#### [What is expected]
Copy out each line of the data that holds the string "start".

#### [Supplied information]

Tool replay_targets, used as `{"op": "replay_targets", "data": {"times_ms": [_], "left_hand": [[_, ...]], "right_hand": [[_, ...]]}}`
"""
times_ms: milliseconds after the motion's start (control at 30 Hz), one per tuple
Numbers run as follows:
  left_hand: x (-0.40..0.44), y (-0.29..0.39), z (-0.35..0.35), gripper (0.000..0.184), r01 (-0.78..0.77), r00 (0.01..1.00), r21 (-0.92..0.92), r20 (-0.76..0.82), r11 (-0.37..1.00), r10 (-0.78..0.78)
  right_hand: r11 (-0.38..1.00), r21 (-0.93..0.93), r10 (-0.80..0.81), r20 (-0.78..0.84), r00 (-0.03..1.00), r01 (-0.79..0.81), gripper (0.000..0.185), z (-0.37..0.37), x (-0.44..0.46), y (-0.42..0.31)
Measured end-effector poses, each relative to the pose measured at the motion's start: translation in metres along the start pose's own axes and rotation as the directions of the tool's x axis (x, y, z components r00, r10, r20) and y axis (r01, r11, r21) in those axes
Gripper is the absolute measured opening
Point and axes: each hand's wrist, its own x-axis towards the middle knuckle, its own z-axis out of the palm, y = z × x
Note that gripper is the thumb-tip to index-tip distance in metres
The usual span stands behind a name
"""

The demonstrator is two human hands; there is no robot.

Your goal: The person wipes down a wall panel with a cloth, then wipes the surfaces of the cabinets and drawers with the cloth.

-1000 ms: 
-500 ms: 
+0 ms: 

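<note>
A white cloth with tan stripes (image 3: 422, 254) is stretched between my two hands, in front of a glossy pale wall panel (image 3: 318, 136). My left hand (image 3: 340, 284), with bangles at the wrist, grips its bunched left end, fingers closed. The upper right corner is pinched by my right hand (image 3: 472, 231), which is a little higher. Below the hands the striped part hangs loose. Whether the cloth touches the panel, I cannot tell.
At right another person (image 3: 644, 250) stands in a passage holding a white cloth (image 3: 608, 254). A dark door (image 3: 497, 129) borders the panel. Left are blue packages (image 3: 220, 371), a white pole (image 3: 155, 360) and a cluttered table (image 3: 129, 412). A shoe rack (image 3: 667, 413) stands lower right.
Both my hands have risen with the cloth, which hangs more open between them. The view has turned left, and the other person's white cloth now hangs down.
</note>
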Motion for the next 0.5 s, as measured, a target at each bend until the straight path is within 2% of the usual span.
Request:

#### [Exercise output]
times_ms: milliseconds after the motion's start (control at 30 Hz), one per tuple
Measured end-effector poses, each relative to the pose measured at the motion's start: translation in metres along the start pose's own axes and rotation as the directions of the tool's x axis (x, y, z components r00, r10, r20) and y axis (r01, r11, r21) in those axes

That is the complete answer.